ZLUDA (CUDA Wrapper) for AMD GPUs in Windows

### Warning

ZLUDA does not fully support PyTorch in its official build. So ZLUDA support is so tricky and unstable. Support is limited at this time.
Please don't create issues regarding ZLUDA on github. Feel free to reach out via the ZLUDA thread in the help channel on discord.

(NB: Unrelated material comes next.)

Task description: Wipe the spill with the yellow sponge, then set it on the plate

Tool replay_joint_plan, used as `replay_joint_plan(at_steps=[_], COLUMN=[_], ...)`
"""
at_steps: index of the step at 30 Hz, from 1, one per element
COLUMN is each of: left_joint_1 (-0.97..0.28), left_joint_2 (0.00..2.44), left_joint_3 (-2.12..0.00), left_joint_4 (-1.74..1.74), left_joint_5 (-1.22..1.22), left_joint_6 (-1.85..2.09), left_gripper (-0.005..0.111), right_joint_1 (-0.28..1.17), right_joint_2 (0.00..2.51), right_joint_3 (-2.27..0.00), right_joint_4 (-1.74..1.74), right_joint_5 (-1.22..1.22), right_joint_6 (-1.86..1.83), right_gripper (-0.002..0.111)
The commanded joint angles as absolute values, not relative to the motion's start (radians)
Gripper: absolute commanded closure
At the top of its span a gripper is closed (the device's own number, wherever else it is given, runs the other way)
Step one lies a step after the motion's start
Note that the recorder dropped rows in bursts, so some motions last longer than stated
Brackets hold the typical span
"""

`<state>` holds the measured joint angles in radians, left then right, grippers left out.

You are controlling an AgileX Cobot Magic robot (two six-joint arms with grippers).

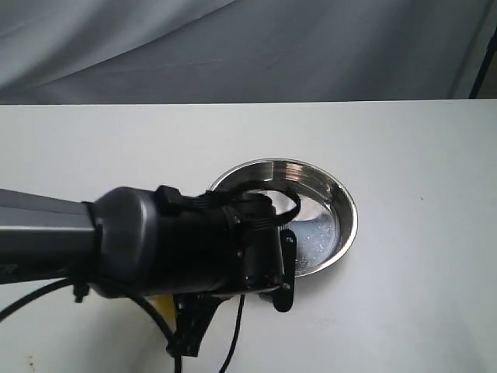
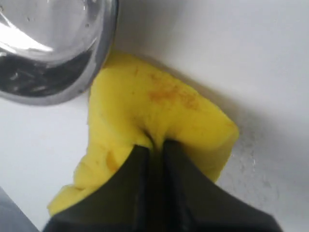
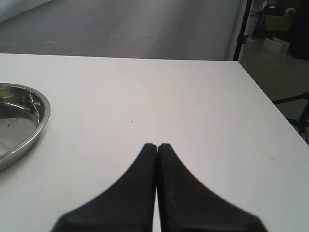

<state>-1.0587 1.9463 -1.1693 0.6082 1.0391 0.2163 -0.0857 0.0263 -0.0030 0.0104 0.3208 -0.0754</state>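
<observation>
My left gripper (image 2: 153, 145) is shut on the yellow sponge (image 2: 154, 106), pinching its foam into a fold. The sponge has brownish-orange smears on its top face and sits on the white table right beside the rim of the plate (image 2: 104, 53). In the exterior view the left arm covers the sponge almost wholly; only a yellow sliver (image 1: 159, 299) shows under it, next to the shiny steel plate (image 1: 342, 202). The spill is hidden. My right gripper (image 3: 157, 146) is shut and empty above bare table, with the plate (image 3: 41, 118) off to one side.
A faint wet, speckled patch (image 2: 253, 162) marks the table beside the sponge. The left arm's dark body (image 1: 155, 241) and cables overhang the plate's near rim. A grey cloth backdrop (image 1: 248, 47) hangs behind the table. The table's edge (image 3: 263, 96) borders a stand and boxes.
</observation>
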Motion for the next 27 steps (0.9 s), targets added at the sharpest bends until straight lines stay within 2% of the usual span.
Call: replay_joint_plan(at_steps=[1,5,13,19,27], left_joint_1=[-1.063,-1.063,-1.056,-0.930,-0.652], left_joint_2=[1.791,1.507,1.355,1.366,1.366], left_joint_3=[-1.179,-1.179,-1.177,-1.056,-0.812], left_joint_4=[0.636,0.648,0.532,0.262,-0.184], left_joint_5=[1.149,1.097,0.989,0.690,0.432], left_joint_6=[0.211,0.181,0.181,0.183,0.196], left_gripper=[0.107,0.107,0.107,0.107,0.107], right_joint_1=[-0.090,-0.090,-0.090,-0.090,-0.090], right_joint_2=[0.021,0.021,0.021,0.021,0.021], right_joint_3=[0.000,0.000,0.000,0.000,0.000], right_joint_4=[0.000,0.000,0.000,0.000,0.000], right_joint_5=[0.319,0.319,0.319,0.319,0.319], right_joint_6=[-0.074,-0.074,-0.074,-0.074,-0.074], right_gripper=[0.108,0.108,0.108,0.108,0.108])
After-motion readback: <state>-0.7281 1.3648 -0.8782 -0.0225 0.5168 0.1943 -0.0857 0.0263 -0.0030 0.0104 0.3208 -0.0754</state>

## Installing ZLUDA for AMD GPUs in Windows.

#### Note
_This guide assumes you have [git and python](https://github.com/vladmandic/automatic/wiki/Installation#install-python-and-git) installed, have used SD.Next before, and are comfortable using the command prompt, navigating Windows Explorer, renaming files and folders, and working with zip files._

#### Compatible GPUs
A list of compatible GPUs can be found [here](https://rocm.docs.amd.com/projects/install-on-windows/en/develop/reference/system-requirements.html).
If your GPU is not on the list, you may need to build your own roclabs,please follow the instructions in [Rocm Support guide](https://github.com/vladmandic/automatic/wiki/Rocm-Support).  
_(Note: including intergrated GPUs)_  

Note: If you have an integrated GPU (iGPU), you may need to disable it, or use the `HIP_VISIBLE_DEVICES` environment variable. Learn more [here](https://github.com/vosen/ZLUDA?tab=readme-ov-file#hardware).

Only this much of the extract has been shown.